Hi,
I processed my rna seq data and annotated them using scvi, and I would like to integrate the data using R. Specifically, this is my anndata structure:
AnnData object with n_obs × n_vars = 16712 × 10494
obs: 'sex', 'region', 'subcluster', 'cluster', 'nCount_RNA', 'nFeature_RNA', 'leiden', 'dataset', 'orig_ident', 'broad_names', 'simple_name', 'integrated_snn_res_1', 'integrated_snn_res_0_8', 'integrated_snn_res_1_2', 'broad_names2', '_scvi_batch', '_scvi_labels', 'cell type'
var: 'ensembl_common_ID'
obsm: 'X_pca', 'X_umap'
layers: 'counts'
Which contains the two datasets I want to integrate (annotated under the obs ‘dataset’).
So I am importing this anndata in R using the following:
library(Seurat)
library(SeuratData)
library(SeuratDisk)
library(rhdf5)
# Load my data ------------------------------------------------------------
Convert("C:/Users/data/concatenated_filtered_CSR.h5ad", dest = "h5seurat", overwrite = TRUE)
# Load Seurat object
mouse_combined <- Connect("C:/Users/data/concatenated_filtered_CSR.h5seurat", mode = "r")

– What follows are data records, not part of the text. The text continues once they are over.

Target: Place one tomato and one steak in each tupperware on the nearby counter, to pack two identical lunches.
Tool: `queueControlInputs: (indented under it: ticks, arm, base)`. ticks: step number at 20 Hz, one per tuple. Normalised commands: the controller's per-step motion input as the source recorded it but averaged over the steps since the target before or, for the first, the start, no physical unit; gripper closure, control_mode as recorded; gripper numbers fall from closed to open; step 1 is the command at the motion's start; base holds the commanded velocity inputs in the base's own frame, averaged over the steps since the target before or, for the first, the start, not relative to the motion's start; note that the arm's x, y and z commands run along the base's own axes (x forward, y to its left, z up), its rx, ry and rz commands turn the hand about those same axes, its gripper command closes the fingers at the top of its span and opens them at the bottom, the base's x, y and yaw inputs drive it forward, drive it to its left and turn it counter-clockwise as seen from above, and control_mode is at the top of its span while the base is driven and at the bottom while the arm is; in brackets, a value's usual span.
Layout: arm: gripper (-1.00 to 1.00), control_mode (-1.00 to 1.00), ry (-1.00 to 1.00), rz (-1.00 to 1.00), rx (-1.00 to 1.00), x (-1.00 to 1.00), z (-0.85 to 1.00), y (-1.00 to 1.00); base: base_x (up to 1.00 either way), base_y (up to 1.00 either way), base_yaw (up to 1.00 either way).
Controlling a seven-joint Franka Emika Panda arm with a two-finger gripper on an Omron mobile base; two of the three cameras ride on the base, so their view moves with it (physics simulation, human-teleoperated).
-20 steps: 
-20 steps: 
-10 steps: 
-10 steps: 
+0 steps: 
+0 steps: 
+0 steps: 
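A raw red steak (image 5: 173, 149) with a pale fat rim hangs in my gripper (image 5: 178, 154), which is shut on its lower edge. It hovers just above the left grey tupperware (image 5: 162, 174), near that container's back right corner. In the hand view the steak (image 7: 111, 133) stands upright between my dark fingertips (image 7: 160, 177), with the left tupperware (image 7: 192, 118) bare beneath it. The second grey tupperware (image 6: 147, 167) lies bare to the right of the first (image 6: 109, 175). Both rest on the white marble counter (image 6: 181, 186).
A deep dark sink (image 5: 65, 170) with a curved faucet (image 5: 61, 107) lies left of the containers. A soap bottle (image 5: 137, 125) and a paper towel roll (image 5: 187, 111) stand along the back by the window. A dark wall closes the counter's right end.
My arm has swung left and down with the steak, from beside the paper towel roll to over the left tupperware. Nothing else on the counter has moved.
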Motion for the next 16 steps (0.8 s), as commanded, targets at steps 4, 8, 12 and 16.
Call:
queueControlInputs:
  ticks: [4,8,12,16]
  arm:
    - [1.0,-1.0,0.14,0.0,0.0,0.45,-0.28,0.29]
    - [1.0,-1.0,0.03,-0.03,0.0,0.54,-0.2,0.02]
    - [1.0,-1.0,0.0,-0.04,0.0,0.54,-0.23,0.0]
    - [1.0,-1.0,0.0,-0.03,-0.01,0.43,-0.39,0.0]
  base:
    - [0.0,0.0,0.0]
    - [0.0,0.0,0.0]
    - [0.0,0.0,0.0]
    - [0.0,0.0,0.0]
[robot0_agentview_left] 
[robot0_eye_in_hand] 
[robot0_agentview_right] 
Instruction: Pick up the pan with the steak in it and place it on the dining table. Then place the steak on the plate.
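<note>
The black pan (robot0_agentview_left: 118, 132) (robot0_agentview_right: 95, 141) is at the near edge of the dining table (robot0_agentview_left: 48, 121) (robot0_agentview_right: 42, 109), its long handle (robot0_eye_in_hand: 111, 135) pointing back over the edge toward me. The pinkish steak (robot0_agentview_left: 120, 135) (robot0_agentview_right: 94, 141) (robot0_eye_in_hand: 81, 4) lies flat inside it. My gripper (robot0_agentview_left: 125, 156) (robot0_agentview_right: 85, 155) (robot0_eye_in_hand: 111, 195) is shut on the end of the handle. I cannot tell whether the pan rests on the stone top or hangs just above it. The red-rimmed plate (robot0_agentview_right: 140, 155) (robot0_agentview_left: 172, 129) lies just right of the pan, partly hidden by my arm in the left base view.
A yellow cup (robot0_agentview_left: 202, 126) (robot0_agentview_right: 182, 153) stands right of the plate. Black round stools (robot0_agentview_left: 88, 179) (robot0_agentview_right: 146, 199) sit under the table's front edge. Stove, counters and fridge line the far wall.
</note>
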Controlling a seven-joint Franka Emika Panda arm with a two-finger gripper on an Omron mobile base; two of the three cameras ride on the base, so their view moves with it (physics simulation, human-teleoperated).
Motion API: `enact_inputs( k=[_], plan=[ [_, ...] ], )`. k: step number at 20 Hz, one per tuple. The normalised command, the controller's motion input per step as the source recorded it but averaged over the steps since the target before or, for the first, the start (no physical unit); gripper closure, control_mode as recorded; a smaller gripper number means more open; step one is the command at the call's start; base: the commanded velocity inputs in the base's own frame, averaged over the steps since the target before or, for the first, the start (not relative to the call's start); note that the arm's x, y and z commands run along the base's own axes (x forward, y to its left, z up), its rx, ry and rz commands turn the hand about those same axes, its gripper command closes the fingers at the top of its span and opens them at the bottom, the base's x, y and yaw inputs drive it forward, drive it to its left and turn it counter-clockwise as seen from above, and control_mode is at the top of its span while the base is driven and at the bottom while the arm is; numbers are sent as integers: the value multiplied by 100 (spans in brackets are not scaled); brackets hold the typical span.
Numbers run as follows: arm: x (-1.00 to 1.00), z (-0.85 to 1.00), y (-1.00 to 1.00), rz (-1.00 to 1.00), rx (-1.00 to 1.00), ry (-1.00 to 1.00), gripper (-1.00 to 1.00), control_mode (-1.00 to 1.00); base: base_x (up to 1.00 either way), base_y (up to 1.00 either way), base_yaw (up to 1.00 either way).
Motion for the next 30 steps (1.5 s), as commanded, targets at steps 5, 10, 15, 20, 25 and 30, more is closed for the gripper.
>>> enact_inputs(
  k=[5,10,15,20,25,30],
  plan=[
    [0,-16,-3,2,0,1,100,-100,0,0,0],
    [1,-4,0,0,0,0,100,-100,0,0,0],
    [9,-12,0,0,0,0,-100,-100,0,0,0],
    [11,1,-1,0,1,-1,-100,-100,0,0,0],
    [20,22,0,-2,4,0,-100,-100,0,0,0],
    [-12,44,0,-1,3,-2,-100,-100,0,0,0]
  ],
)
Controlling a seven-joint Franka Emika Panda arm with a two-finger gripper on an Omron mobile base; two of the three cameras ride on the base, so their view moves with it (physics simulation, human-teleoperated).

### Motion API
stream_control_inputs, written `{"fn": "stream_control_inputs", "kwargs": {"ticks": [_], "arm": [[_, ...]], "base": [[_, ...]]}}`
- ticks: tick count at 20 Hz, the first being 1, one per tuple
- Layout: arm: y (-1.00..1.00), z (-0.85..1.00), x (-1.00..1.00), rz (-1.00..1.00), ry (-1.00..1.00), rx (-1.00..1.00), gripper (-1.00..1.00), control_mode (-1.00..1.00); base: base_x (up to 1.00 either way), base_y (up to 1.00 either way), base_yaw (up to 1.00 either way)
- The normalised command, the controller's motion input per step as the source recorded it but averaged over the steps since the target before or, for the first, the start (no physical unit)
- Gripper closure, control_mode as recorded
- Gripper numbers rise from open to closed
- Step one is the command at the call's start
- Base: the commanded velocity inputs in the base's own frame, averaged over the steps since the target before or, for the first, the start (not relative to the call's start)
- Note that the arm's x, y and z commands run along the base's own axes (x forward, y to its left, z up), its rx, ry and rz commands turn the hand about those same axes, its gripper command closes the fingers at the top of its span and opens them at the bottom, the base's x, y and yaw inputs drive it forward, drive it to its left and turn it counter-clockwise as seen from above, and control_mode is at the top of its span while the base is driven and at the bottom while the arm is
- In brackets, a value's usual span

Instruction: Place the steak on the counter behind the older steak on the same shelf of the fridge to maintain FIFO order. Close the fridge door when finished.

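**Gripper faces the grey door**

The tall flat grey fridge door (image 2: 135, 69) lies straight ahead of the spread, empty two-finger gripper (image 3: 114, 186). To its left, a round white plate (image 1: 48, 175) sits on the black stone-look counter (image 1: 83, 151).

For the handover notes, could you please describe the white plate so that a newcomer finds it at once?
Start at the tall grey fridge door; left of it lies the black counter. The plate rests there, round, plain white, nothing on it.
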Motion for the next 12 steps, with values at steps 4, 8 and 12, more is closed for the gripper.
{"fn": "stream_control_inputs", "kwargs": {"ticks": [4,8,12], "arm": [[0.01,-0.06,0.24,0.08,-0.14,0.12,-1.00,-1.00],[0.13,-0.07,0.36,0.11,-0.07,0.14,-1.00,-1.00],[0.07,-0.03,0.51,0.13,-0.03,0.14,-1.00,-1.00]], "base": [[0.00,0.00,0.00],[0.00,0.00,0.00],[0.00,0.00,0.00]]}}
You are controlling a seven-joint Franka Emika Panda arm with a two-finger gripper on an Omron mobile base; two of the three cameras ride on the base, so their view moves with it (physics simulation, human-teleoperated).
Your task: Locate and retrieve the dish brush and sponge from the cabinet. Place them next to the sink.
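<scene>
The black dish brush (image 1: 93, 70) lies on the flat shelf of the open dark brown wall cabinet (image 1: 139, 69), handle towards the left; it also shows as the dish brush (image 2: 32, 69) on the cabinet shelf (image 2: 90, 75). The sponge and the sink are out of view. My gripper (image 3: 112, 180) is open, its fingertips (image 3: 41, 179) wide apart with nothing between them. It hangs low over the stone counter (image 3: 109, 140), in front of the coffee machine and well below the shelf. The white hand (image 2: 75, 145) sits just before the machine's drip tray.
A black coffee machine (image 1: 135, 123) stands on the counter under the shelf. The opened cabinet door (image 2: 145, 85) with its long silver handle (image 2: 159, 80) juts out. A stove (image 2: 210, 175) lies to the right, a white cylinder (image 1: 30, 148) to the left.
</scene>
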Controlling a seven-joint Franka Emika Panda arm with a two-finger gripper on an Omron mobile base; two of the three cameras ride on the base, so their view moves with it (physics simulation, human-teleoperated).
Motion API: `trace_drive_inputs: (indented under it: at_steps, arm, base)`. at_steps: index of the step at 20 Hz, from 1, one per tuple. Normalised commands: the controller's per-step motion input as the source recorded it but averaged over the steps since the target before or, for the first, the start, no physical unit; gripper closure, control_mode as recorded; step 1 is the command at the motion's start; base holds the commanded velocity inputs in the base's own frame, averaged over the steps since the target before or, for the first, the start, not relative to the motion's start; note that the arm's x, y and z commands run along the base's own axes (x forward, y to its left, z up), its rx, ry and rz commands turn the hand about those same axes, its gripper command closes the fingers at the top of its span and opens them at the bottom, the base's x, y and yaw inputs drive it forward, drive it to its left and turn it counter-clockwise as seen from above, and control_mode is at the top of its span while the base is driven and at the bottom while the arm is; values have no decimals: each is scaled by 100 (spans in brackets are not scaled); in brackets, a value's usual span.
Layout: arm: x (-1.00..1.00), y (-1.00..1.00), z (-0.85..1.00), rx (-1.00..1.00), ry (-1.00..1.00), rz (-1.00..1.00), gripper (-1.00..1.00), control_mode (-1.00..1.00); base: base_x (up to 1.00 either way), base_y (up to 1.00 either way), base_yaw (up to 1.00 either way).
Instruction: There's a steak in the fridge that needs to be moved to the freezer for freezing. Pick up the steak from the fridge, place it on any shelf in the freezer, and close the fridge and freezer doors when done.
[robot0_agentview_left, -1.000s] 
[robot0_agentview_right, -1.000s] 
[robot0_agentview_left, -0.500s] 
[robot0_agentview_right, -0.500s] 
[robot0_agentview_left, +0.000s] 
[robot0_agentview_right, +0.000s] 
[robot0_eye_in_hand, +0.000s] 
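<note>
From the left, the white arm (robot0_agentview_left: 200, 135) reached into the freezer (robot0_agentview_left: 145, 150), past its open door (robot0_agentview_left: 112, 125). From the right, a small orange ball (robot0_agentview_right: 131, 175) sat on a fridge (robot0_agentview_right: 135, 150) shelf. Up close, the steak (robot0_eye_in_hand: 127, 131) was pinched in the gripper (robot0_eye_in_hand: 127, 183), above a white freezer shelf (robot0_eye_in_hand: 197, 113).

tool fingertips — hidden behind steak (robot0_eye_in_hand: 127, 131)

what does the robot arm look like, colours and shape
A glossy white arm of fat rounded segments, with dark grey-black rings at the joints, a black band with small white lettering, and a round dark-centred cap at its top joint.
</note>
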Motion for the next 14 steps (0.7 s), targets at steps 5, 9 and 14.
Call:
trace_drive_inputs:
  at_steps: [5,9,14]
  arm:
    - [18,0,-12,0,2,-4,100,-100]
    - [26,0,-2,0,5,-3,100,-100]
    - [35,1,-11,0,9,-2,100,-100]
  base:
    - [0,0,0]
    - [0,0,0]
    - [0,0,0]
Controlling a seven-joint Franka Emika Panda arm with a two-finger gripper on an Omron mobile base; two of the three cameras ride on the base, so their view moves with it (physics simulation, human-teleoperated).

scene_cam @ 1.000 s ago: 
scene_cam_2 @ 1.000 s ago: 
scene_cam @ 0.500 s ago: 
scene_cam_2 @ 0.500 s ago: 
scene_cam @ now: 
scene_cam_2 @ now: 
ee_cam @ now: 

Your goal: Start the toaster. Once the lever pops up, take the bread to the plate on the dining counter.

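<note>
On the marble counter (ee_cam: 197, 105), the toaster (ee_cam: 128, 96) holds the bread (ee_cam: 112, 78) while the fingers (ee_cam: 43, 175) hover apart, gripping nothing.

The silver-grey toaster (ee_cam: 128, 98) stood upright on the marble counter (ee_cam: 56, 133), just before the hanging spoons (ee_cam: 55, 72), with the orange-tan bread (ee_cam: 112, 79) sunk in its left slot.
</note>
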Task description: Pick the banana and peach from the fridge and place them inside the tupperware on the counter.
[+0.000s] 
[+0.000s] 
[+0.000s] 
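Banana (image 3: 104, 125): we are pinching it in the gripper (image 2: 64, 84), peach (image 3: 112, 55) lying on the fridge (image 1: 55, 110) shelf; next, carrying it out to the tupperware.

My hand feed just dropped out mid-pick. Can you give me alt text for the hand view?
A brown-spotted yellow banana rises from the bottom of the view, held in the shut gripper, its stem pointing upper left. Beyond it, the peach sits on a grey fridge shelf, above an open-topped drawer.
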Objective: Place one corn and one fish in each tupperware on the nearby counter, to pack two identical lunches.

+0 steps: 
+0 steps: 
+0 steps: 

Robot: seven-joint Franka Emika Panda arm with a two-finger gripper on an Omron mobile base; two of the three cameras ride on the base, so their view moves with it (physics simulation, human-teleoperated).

metadata <- h5read("C:/Users/data/concatenated_filtered_CSR.h5seurat",
"/meta.data")
# Extract the counts data and cell_type
counts_data <- mouse_combined [["assays"]][["counts"]][["data"]]
# Extract the 'dataset' metadata from /meta.data
dataset_info <- mouse_combined [["meta.data"]][["dataset"]]
# Convert counts_data into a matrix
counts_matrix <- as.matrix(counts_data)
# Create a Seurat object
mouse_combined_seurat <- CreateSeuratObject(counts = counts_matrix)#, assay = "counts") #assay should default to R
# Extract cell names from Seurat object
# cell_names <- colnames(mouse_combined_seurat)
cell_names <- h5read("C:/Users/concatenated_filtered_CSR.h5seurat",
"/cell.names")
colnames(mouse_combined_seurat ) <- cell_names
# Extract dataset and cell type info and ensure it's named according to cell names
dataset_info <- metadata[["dataset"]]
cell_type <- metadata[["cell type"]]
dataset_categories <- dataset_info$categories[dataset_info$codes + 1]
expanded_cell_type <- cell_type$categories[cell_type$codes + 1]
names(dataset_categories) <- cell_names # Assign cell names as names of the vector
names(expanded_cell_type) <- cell_names
# Replace empty values in expanded_cell_type with "none"
expanded_cell_type[expanded_cell_type == ""] <- "none"
# Add dataset metadata to Seurat object
mouse_combined_seurat $dataset <- dataset_categories
mouse_combined_seurat $cell_type <- expanded_cell_type
As a sanity check, I want to map the annotations from one of the two datasets (contained in anndata obs as ‘cell type’ in one of the dataset) on the umap plot before the integration, however I get the label of cell type all over the plot (left, including in the wrong dataset). The plot on the right shows the label of the two datasets I want to integrate over in the umap plot. So I suspect something is wrong in the way I am importing the ‘cell type’ annotation:
Does anyone have any suggestion on the correct way of importing the obs layer in the seurat object?